**WHAT YOU NEED TO DO:** If a line includes "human", copy it out of the entries.

(Excerpts from a dataset)
========

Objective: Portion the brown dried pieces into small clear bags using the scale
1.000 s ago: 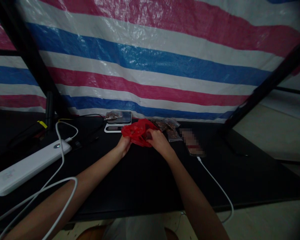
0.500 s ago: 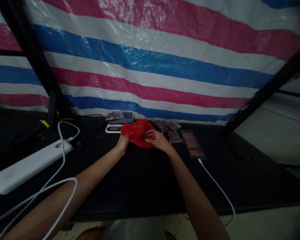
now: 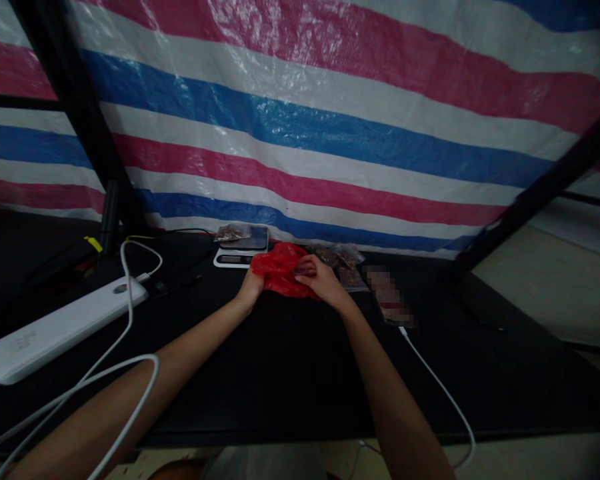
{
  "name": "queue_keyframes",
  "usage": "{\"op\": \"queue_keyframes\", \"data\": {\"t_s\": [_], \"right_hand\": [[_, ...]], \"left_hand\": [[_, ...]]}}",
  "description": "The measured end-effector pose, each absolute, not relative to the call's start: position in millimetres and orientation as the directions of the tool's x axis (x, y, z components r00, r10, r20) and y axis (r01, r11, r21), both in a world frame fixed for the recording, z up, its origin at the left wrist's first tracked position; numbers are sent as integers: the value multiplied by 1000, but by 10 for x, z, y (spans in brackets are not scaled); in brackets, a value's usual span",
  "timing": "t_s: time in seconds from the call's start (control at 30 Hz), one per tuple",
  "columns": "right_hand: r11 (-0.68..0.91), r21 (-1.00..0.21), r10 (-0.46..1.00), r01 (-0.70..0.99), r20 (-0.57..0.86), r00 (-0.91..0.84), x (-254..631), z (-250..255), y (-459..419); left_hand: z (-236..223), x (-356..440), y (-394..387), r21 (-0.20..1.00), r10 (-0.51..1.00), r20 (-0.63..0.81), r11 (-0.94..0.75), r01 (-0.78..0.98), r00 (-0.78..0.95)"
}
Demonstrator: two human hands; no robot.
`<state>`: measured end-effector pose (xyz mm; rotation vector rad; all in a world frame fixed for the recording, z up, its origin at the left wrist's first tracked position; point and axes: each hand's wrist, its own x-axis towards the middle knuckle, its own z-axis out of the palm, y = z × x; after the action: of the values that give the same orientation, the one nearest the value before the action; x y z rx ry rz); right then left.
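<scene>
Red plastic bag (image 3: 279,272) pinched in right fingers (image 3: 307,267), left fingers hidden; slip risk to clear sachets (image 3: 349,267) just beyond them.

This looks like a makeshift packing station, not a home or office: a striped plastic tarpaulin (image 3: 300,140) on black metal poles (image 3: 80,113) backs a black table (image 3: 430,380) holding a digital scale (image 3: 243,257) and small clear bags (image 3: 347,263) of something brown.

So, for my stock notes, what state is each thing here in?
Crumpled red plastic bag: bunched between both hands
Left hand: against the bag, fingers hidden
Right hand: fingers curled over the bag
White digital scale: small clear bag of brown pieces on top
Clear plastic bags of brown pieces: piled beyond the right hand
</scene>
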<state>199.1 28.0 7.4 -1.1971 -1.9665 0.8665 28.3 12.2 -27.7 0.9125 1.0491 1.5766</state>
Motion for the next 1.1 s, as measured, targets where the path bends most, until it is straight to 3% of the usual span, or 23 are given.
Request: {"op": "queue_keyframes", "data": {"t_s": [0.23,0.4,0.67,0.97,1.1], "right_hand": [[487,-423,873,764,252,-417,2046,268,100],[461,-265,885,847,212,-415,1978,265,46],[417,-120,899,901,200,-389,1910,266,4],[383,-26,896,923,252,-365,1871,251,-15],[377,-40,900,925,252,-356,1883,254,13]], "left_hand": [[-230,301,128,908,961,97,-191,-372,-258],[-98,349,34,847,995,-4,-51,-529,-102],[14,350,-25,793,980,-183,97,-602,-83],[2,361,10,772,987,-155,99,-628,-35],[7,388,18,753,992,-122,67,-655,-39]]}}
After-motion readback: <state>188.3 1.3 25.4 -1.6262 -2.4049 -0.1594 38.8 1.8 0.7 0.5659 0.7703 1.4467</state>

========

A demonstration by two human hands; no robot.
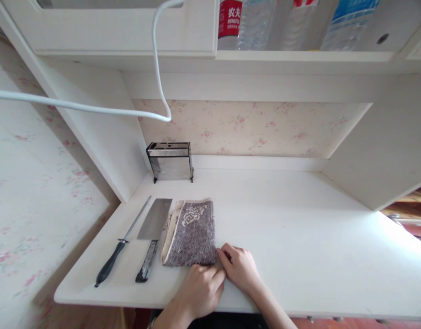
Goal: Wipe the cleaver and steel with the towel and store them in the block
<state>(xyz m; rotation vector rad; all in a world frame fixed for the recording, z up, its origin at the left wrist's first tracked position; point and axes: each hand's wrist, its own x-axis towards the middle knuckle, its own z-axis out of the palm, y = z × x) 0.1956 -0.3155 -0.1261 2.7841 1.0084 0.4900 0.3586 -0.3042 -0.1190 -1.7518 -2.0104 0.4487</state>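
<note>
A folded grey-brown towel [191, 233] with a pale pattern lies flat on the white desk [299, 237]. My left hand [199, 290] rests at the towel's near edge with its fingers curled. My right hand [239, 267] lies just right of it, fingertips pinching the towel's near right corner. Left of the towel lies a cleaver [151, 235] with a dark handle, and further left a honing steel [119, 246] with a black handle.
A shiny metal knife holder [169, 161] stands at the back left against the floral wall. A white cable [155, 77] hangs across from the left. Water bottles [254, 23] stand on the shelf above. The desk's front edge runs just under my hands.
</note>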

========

**RESULT FOR THIS TASK:**
Demonstrator: two human hands; no robot.
A demonstration by two human hands; no robot.

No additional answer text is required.